## Extracted entries
====

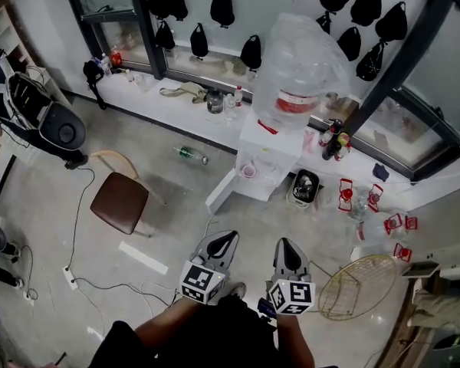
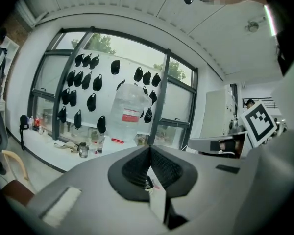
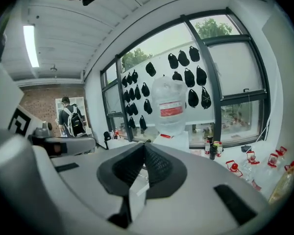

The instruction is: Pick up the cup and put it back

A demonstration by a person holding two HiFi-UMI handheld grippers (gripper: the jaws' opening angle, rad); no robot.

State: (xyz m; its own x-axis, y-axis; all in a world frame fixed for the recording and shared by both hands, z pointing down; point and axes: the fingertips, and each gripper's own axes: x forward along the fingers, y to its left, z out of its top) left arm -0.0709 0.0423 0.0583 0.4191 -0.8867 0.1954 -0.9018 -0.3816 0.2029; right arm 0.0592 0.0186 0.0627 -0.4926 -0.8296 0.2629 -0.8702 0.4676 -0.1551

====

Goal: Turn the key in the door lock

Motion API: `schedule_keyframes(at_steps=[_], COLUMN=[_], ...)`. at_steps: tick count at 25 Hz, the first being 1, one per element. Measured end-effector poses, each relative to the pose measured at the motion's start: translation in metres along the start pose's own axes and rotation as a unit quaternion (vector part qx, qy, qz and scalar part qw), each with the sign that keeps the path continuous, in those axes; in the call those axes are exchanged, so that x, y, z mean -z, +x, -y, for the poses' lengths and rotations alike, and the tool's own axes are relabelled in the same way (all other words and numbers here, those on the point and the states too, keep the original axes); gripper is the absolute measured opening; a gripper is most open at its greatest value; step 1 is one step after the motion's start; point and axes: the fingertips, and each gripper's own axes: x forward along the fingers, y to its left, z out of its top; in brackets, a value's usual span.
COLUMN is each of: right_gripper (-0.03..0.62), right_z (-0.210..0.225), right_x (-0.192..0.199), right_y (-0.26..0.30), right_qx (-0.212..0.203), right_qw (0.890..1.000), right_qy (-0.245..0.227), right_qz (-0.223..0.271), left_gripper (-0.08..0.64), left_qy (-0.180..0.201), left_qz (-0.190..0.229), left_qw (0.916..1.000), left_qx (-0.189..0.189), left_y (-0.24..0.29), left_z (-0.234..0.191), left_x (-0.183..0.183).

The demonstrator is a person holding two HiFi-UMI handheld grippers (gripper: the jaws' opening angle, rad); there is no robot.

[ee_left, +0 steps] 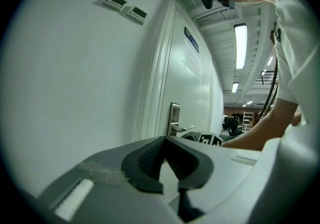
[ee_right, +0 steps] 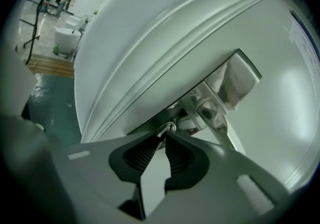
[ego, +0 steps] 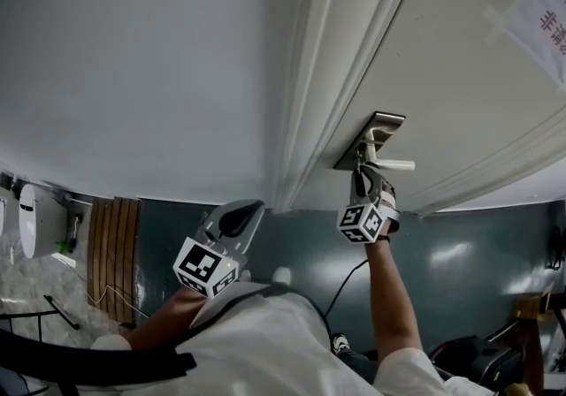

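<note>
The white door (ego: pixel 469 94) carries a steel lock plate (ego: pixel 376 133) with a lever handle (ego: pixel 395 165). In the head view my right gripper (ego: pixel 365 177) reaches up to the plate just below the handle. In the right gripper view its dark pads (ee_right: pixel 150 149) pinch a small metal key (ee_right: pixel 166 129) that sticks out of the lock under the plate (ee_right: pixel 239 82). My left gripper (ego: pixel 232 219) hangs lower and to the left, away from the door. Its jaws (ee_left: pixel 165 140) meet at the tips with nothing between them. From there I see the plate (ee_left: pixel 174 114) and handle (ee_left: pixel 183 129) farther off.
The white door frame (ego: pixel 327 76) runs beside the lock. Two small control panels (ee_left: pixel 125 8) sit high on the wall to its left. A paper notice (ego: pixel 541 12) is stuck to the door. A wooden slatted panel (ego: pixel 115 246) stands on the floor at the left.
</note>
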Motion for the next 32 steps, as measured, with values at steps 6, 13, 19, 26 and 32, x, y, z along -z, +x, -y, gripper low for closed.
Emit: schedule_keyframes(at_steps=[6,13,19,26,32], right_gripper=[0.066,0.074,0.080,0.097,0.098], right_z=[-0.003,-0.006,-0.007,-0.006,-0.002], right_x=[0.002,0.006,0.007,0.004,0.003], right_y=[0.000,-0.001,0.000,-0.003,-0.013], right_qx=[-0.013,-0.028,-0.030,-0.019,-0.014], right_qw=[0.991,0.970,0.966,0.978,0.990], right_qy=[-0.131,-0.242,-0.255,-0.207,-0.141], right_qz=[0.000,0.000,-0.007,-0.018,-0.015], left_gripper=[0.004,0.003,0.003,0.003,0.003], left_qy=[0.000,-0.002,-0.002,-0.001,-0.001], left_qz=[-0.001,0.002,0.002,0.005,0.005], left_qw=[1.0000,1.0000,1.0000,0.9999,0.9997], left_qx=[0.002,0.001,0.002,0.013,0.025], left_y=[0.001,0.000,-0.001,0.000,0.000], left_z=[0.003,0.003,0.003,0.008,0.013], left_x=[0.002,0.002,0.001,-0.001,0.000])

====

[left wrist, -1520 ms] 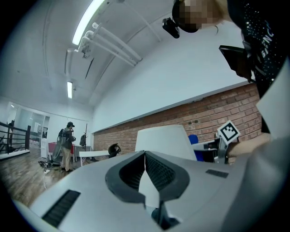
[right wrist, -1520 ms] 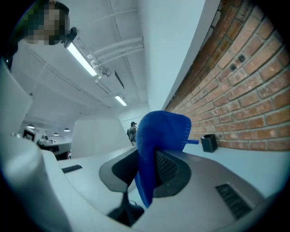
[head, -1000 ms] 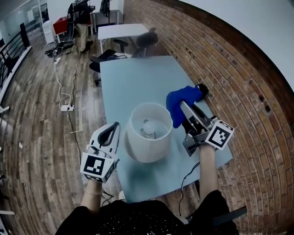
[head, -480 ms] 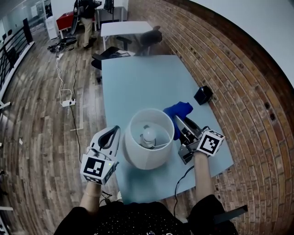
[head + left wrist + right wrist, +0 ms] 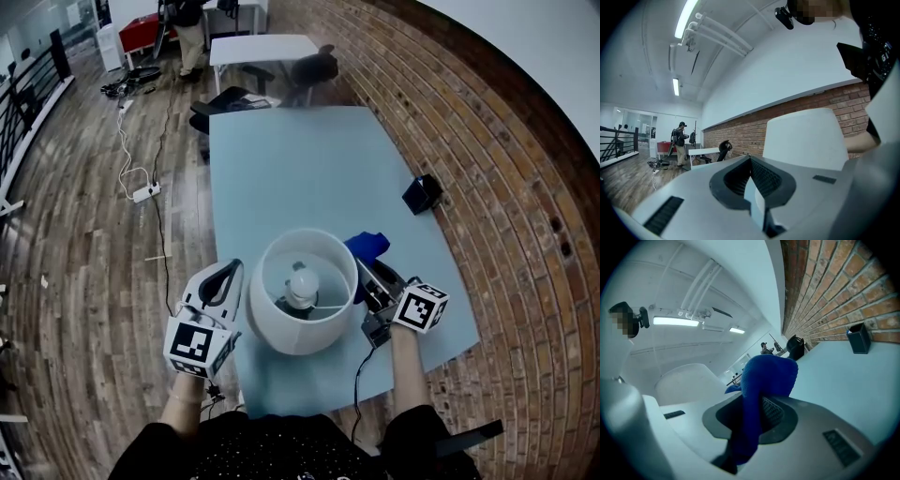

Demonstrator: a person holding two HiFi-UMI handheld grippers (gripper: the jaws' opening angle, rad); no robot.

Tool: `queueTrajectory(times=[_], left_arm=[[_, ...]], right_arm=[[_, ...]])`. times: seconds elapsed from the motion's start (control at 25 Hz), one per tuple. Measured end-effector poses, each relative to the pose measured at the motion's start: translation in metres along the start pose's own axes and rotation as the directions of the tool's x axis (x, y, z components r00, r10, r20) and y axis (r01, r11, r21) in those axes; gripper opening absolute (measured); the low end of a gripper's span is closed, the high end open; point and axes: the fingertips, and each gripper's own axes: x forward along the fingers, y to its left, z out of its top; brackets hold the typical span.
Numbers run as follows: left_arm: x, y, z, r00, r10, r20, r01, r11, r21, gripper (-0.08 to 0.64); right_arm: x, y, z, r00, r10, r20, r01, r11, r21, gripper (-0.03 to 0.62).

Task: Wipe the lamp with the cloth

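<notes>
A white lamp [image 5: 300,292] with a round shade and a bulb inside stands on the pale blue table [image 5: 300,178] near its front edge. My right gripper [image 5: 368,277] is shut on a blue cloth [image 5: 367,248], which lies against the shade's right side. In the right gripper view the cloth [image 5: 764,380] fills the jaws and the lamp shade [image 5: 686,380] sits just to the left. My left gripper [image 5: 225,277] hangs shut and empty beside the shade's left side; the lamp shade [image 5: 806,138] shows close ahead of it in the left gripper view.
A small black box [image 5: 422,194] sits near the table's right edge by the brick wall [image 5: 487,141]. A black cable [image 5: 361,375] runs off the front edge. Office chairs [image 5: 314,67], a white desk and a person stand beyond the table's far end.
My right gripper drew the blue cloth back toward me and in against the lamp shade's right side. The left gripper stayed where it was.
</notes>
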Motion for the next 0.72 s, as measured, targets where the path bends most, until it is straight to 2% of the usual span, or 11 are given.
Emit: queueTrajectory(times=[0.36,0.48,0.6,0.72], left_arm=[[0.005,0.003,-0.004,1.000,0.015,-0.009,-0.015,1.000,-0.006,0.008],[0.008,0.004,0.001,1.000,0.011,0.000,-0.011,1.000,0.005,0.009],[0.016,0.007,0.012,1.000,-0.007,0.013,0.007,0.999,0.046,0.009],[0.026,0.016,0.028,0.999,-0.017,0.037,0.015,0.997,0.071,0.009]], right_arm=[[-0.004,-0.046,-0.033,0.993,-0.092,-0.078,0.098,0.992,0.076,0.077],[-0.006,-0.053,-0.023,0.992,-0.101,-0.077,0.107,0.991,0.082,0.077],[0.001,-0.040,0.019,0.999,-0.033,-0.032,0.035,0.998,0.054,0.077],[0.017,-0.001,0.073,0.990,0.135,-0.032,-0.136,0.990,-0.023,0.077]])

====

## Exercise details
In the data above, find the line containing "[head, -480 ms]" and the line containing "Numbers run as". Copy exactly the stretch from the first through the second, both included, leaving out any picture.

## Response area
[head, -480 ms] 
[head + left wrist + right wrist, +0 ms] 

Demonstrator: a person holding two HiFi-UMI handheld grippers (gripper: the jaws' opening angle, rad); no robot.

Tool: `queueTrajectory(times=[_], left_arm=[[_, ...]], right_arm=[[_, ...]])`. times: seconds elapsed from the motion's start (control at 25 Hz), one per tuple. Measured end-effector poses, each relative to the pose measured at the motion's start: translation in metres along the start pose's own axes and rotation as the directions of the tool's x axis (x, y, z components r00, r10, r20) and y axis (r01, r11, r21) in those axes; gripper opening absolute (measured); the low end of a gripper's span is closed, the high end open; point and axes: the fingertips, and each gripper's own axes: x forward along the fingers, y to its left, z out of its top; brackets hold the typical span.
Numbers run as follows: left_arm: x, y, z, r00, r10, r20, r01, r11, r21, gripper (-0.08 to 0.64); right_arm: x, y, z, r00, r10, r20, r01, r11, r21, gripper (-0.03 to 0.62).

Nothing else remains to be done in this exercise.